Di atas pesawat, pikiran saya masih terganggu oleh pertanyaan Bayu. Apakah setiap orang akan menemukan Lentera Jiwanya? Pertanyaan yang seakan mewakili pertanyaan banyak pembaca tulisan “Lentera Jiwa”. Memang, setelah tulisan itu saya muat di Andy’s Corner, entah siapa yang memulai, dalam tempo singkat tulisan tersebut beredar dari milis ke milis, ke berbagai alamat email, dan akhirnya berbalik ke saya melalui email, sms, bahkan facebook.

Tanggapan atas tulisan itu macam-macam. Sudut pandangnya juga berbeda-beda. Setiap orang memberikan tanggapan sesuai persepsi masing-masing. Sungguh menarik. Bahkan ketika saya menjadi tamu di sebuah radio di Kemang, yang mengangkat topik soal Lentera Jiwa, tanggapan yang masuk juga beraneka ragam.
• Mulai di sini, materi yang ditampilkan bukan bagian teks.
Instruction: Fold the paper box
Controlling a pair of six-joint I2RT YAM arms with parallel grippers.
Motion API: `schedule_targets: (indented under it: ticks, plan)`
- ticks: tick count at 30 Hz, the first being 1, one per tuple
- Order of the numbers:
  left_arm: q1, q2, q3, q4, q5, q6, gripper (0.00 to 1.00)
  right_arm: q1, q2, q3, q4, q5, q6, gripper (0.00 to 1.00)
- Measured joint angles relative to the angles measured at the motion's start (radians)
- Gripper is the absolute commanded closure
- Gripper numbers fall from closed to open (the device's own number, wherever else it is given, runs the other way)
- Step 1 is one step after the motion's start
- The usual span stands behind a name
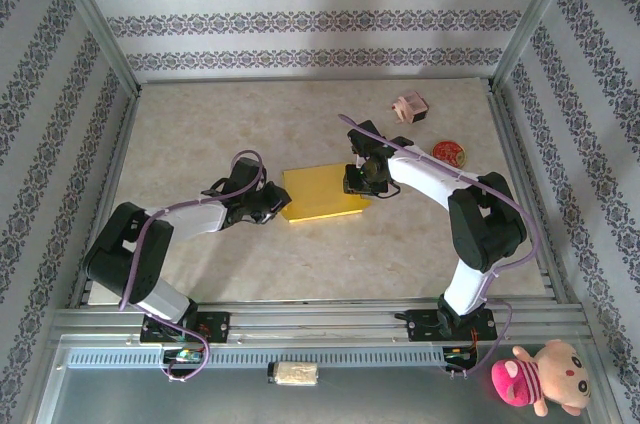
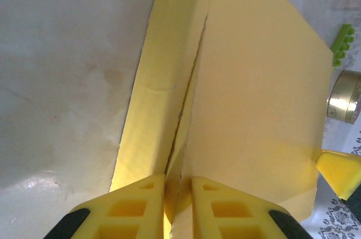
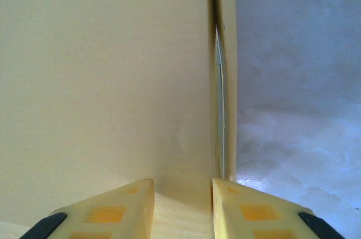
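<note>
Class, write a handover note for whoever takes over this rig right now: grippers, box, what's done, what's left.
Left gripper: shut on the paper box, left side.
Right gripper: shut on its right side.
Box: flat on the table between the arms, yellow outward.
Done: panels folded over.
Left: seams gape; probably press them closed, then release.

Top external: high behind the arm bases, looking down and forward across the whole desk [image 1: 200, 264].
Left wrist: very near, facing along the left pincer [image 2: 177, 194] over the paper box [image 2: 254, 109].
Right wrist: nearer still, facing along the right pincer [image 3: 183, 205] at the box's edge.
Shared: the paper box, in all three.
</note>
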Motion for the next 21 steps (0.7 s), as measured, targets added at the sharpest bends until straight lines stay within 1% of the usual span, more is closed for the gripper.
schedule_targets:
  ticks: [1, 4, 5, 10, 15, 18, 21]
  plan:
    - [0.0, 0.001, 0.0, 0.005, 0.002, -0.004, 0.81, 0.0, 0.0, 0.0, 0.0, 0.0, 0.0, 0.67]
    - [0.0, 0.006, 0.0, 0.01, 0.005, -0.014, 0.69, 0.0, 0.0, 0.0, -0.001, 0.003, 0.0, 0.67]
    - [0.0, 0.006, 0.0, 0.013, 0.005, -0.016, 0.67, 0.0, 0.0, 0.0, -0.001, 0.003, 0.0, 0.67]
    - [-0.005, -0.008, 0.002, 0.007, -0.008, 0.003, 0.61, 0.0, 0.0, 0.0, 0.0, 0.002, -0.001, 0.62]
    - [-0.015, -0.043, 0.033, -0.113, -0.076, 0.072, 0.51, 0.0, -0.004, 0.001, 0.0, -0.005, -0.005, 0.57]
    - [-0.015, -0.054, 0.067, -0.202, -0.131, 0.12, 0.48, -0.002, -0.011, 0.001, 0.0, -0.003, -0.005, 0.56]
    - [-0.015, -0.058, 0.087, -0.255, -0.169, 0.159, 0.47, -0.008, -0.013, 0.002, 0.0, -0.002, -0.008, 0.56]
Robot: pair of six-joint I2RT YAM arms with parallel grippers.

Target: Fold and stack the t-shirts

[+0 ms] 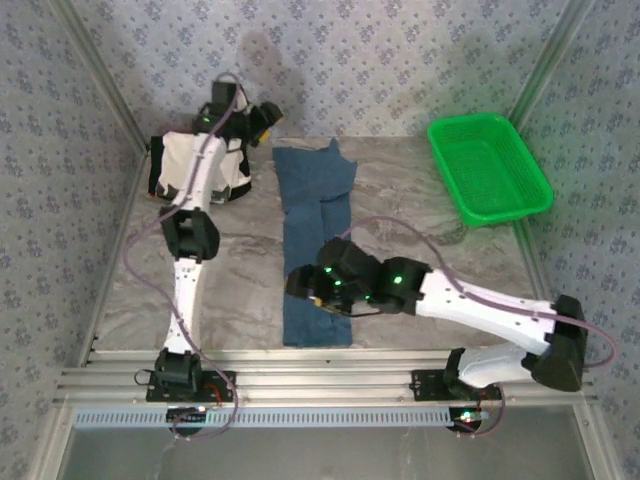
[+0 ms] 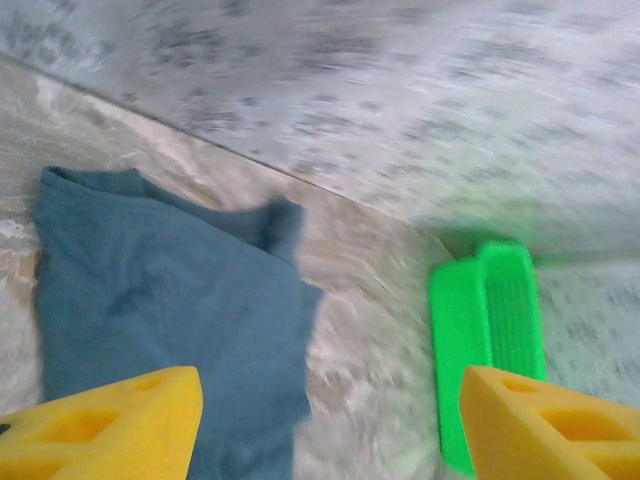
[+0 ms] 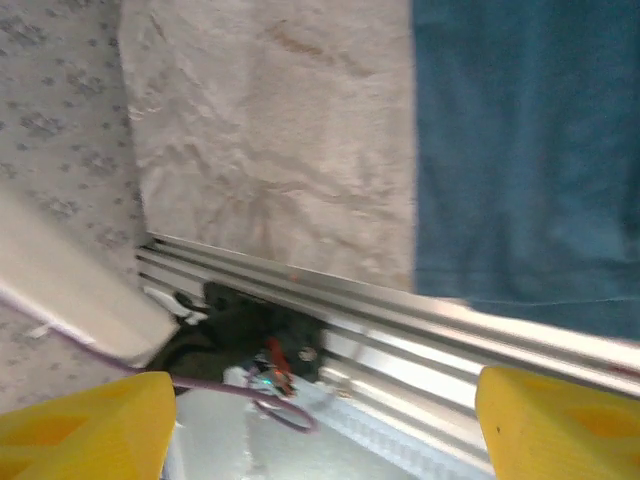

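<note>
Down middle of grey marble worktop [image 1: 240, 285], far edge to near edge, lay long plain teal-blue cloth t-shirt [image 1: 315, 235]. At far left corner sat cream-white black-edged t-shirt [image 1: 173, 160]. Both left gripper [image 2: 330, 420] and right gripper [image 3: 325, 420] gaped wide, held nothing. Next fold looked to need both near corners pinched, hem lifted up evenly.

Matt teal cloth t-shirt [image 1: 310, 200], glossy green plastic basket [image 1: 490, 165]
</note>
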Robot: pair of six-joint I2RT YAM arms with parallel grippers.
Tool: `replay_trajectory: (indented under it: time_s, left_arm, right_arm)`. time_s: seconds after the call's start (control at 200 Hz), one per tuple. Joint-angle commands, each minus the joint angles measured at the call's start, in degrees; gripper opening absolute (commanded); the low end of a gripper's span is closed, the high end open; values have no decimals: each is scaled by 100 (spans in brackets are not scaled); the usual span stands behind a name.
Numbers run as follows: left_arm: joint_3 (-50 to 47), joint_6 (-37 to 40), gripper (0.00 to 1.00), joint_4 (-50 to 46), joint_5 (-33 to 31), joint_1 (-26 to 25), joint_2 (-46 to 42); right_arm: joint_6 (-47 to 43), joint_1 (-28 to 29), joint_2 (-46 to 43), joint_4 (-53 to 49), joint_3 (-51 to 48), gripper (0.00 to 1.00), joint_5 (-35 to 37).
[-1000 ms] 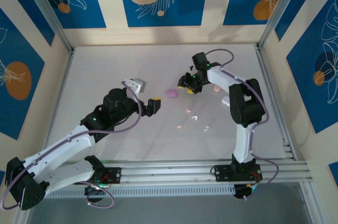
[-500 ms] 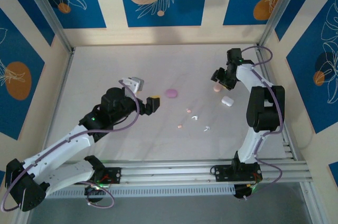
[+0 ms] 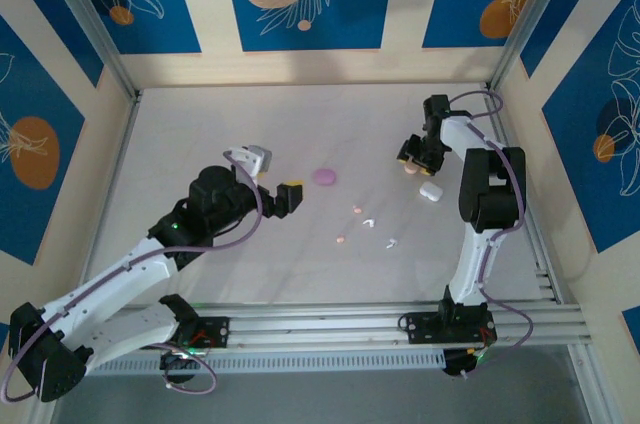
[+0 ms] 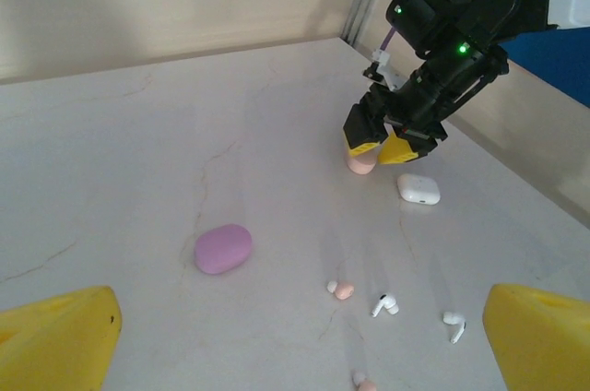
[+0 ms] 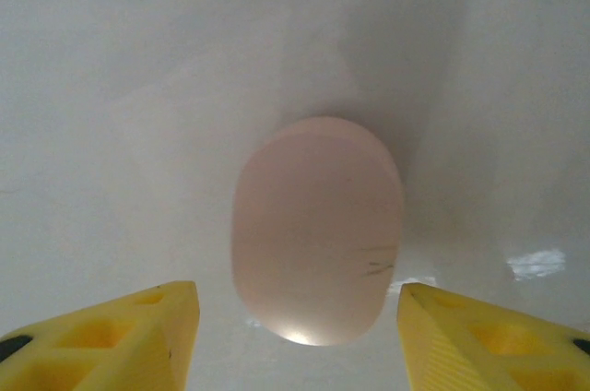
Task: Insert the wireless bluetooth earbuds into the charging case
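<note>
At the left, the left gripper (image 3: 275, 172) hung above the table (image 3: 200, 124) with its jaws spread wide and nothing between them, a purple case (image 4: 223, 248) lying just beyond it. Right of that case the wireless bluetooth earbuds (image 4: 341, 290) lay loose on the bare tabletop, pink and white ones scattered near each other. Farther right, the right gripper (image 4: 380, 146) pointed down over a peach case (image 5: 318, 230), its jaws apart on either side without clamping it, with a white case (image 4: 418, 189) just beside.
</note>
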Motion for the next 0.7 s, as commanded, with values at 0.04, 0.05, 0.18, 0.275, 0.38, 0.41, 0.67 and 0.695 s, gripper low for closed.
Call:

Sebagian pendengar mengatakan dalam hal pekerjaan, mereka lebih mencari “aman” dengan menjadi karyawan di sebuah karena risikonya lebih kecil. Sementara pendengar lain mengaku lebih memilih berwirausaha daripada bekerja untuk orang dan tidak bahagia. Lentera jiwa oleh mereka dimaknai sangat sempit: Siapa yang bekerja untuk dirinya sendiri, merekalah yang sudah menemukan lentera jiwanya. Sementara mereka yang bekerja sebagai pegawai di perusahaan, adalah mereka yang belum menemukan lentera jiwanya.